Tag Archives: Creation Theatre

Romeo and Juliet

Romeo and Juliet

★★★½

Online via creationtheatre.co.uk

Romeo and Juliet

Romeo and Juliet

Online via creationtheatre.co.uk

Reviewed – 16th May 2021

★★★½

 

“an intriguing adaption and a creative and unique piece of digital theatre”

 

Two households, both alike in dignity. Those famous lines are how Shakespeare’s most well-known tragedy usually begins. Except in this interactive online version, I find myself on a Zoom call alongside a great many households, watching live as the fight kicks off between the two feuding families.

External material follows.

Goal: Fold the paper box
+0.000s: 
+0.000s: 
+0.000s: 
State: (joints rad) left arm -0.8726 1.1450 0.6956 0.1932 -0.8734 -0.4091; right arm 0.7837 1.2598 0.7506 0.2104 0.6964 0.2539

One of the key selling points of this fun and fresh reinvention of a much-loved classic is the interactive element – where the audience can make decisions about the characters’ fates. For my first choice, I have chosen to be a Montague, and so I begin the play witnessing the initial street brawl between the two sides and then dashing off to see Romeo (Kofi Dennis), Mercutio (Dharmesh Patel) and Benvolio (Harmony Rose Bremner) preparing for their night at the Capulets.

How to stage a play on Zoom is a question many theatre companies have grappled with over the past year and designer Ryan Dawson Laight and director Natasha Rickman have come up with a worthy and bold solution. Performing individually, the actors swim onto brightly-coloured ghostly backgrounds, where characters overlap each other and become both big and small. After a short adjustment period, it soon becomes immersive – an ethereal and inviting experience.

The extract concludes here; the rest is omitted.